Task to carry out: Find the lines of the listing that contain the string "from", and return them.

Supplied material:
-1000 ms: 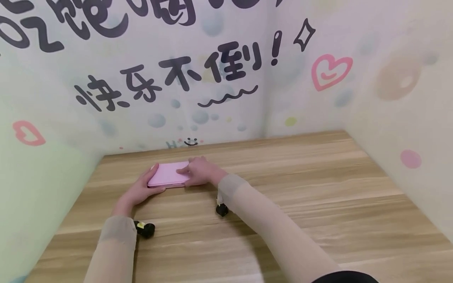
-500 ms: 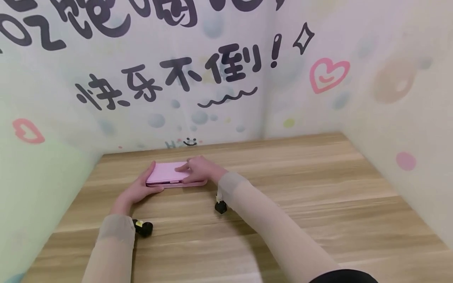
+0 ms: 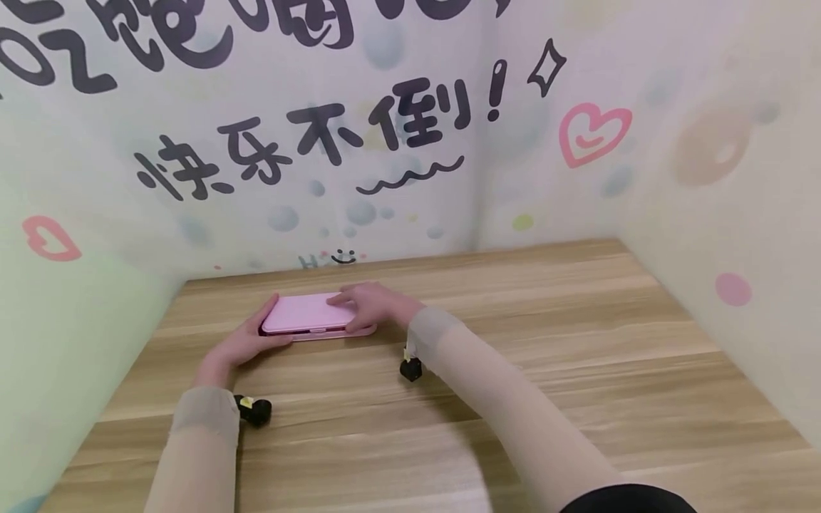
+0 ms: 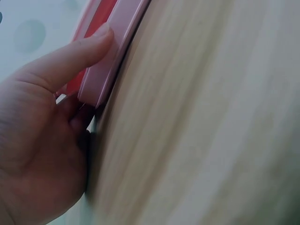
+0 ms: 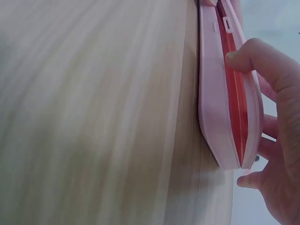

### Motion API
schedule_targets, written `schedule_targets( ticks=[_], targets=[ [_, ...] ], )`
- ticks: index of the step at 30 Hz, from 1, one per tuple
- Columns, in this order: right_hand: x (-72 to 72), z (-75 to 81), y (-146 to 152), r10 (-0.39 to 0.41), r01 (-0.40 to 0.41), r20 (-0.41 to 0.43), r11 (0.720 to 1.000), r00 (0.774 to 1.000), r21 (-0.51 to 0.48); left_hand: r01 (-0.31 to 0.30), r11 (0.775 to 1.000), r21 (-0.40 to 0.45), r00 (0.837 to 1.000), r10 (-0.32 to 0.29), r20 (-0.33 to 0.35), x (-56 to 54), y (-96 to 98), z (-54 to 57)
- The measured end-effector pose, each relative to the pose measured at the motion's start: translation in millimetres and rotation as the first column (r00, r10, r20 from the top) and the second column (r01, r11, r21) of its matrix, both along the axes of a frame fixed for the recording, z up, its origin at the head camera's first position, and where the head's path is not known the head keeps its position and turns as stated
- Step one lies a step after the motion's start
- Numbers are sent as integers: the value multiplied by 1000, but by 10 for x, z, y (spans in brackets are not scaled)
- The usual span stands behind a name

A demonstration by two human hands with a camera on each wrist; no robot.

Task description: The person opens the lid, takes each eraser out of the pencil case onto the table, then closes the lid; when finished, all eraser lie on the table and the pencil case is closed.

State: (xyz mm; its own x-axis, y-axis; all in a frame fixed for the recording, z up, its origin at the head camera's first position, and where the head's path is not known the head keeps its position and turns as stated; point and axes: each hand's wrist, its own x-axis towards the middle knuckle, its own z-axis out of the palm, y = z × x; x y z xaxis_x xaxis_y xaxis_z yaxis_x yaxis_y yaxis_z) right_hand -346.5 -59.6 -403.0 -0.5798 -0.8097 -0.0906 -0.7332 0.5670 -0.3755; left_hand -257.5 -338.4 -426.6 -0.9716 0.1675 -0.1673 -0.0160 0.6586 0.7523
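A pink hinged case point(image 3: 304, 311) lies flat toward the back left of the wooden table. Its lid point(image 5: 254, 112) stands slightly raised along the front, and a red inside point(image 5: 236, 103) shows through the gap. My left hand point(image 3: 246, 343) grips the case's left end; in the left wrist view its thumb point(image 4: 96, 44) presses the front wall of the base. Over the right part of the lid lies my right hand point(image 3: 375, 305). Its thumb point(image 5: 248, 55) is at the lid's front edge beside a small latch point(image 5: 228, 24), while the other fingers reach round the lid's far side, partly hidden.
The table point(image 3: 449, 342) has a wood-grain top. Behind it rises a white wall point(image 3: 410, 206) printed with writing, and side walls stand at left and right. Small black cameras point(image 3: 259, 412) sit at both wrists.
The case's lid has lifted at the front, opening a narrow gap to the red inside. My right hand has shifted slightly right along the lid; the left stays at the left end.
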Motion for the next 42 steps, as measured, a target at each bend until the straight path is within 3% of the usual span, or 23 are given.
schedule_targets(
  ticks=[7,11,19,23,29,36,42],
  targets=[
    [-17,10,208,12,-9,33,998,999,-69,17,999,-36,999,-18,-27,-12,-15,19],
    [-7,7,328,-1,8,63,995,998,-104,19,1000,-2,1000,-19,-24,-4,5,19],
    [-27,-2,477,-11,17,46,992,999,-125,-6,998,63,1000,5,11,13,7,-4],
    [-37,19,500,-25,40,96,986,995,-164,-11,995,99,1000,8,26,27,14,-4],
    [-51,35,530,-83,134,204,959,975,-251,-12,987,160,999,6,36,34,16,-19],
    [-132,21,560,-108,195,260,921,960,-338,24,984,174,1000,-22,-16,29,1,-41],
    [-163,54,585,-134,285,369,874,920,-393,18,985,170,1000,-17,-3,34,1,-26]
  ],
)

Final answer:
- ticks: index of the step at 30 Hz, from 1, one per tuple
- The measured end-effector pose, each relative to the pose measured at the motion's start: translation in millimetres and rotation as the first column (r00, r10, r20 from the top) and the second column (r01, r11, r21) of its matrix, both along the axes of a frame fixed for the recording, z up, its origin at the head camera's first position, and where the head's path is not known the head keeps its position and turns as stated

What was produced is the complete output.